Otherwise, Step 326 below is performed.
[0069] In Step 326, the data-flow trace graph is displayed to a
user via a graphical user interface (GUI). In one or more
embodiments, in order to simplify and focus the presentation of the
data-flow trace graph, the GUI may provide an option to display a
shortest path between variables shown in the data-flow trace graph.
In one or more embodiments, the GUI may provide an option to
display one or more acyclic paths in the data-flow trace graph. In
one or more embodiments, the GUI may provide an option to display
those edges in the data-flow trace graph satisfying a predetermined
criterion or a criterion defined by a user.

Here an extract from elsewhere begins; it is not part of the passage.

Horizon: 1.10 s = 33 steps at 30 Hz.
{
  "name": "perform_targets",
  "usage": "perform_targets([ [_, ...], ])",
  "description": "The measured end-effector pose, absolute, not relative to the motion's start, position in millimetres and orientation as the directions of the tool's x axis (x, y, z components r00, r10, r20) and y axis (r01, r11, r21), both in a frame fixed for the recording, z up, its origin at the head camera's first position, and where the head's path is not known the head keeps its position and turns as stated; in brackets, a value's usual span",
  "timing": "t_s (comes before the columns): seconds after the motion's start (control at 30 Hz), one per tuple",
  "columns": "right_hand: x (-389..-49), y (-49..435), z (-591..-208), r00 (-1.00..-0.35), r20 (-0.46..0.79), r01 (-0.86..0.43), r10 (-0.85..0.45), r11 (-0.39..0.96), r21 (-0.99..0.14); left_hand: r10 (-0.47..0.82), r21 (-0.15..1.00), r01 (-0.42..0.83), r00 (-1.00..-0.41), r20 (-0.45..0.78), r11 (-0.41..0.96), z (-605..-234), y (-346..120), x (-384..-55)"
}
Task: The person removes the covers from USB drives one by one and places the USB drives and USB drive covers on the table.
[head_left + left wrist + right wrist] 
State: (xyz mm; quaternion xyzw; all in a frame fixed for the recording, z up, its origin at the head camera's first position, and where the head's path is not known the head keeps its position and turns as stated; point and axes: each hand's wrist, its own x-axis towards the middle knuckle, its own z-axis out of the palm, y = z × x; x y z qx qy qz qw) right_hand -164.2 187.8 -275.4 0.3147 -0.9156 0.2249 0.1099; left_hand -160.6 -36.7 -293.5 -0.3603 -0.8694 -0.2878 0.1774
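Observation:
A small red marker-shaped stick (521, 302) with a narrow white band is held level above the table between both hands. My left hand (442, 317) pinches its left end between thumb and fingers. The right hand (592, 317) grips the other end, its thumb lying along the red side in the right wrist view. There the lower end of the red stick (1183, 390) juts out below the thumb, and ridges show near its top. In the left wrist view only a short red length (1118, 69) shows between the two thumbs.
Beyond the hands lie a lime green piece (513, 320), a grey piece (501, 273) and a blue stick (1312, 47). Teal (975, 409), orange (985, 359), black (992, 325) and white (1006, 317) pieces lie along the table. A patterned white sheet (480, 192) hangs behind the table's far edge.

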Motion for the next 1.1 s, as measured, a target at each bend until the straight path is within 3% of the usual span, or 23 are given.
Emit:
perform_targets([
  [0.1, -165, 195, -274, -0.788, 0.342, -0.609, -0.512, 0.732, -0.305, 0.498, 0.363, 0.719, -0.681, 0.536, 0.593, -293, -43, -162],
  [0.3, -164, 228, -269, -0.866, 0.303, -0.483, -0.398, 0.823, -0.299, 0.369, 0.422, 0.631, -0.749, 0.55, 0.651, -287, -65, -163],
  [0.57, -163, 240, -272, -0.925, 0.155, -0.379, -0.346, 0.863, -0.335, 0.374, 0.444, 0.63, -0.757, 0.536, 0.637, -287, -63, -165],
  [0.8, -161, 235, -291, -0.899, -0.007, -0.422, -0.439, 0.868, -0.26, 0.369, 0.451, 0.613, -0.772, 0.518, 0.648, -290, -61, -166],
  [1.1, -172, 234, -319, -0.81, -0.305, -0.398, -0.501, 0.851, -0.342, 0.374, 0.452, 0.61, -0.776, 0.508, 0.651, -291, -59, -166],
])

[0070] The following example is for explanatory purposes only and
not intended to limit the scope of the invention. FIG. 4 and FIG. 5
illustrate an example in accordance with one or more embodiments of
the invention.
[0071] FIG. 4 shows a small program (400), whose corresponding
data-flow trace graph (500) is shown in FIG. 5. In FIG. 4, the
class Example (402) defines a subclass Value (404) which has a
corresponding allocation site (416) in the factory method. The
query relates to the points-to tuple VarPointsToObj(v, value),
where v is the parameter v of the method target (426) and value is
the allocation site (416) that creates an object of type Value. The
data-flow trace graph (500) shows the provenance for the points-to
tuple VarPointsToObj(v, value).
[0072] There are two flows associated with the program (400) and
its corresponding data-flow trace graph (500): a `field flow`
relating to a value that is stored to and loaded from a field, and
a `base object flow` relating to the aliasing of a base object that
contains the field.
[0073] The field flow may be represented by the following flow
tuples (e.g., in a data-flow trace specification extracted from the
program (400)): [0074] Flow(kv, x): from source field kv (418) to
sink variable x (422) in the read method (420), shown by trace edge
E1 (520) [0075] Flow(x, v): from source variable x (424) into sink
variable v in the target method (426), shown by trace edge E2
(522)
[0076] The base object flow may be represented by the following
flow tuples: [0077] Flow(h, k): from source base variable h (412)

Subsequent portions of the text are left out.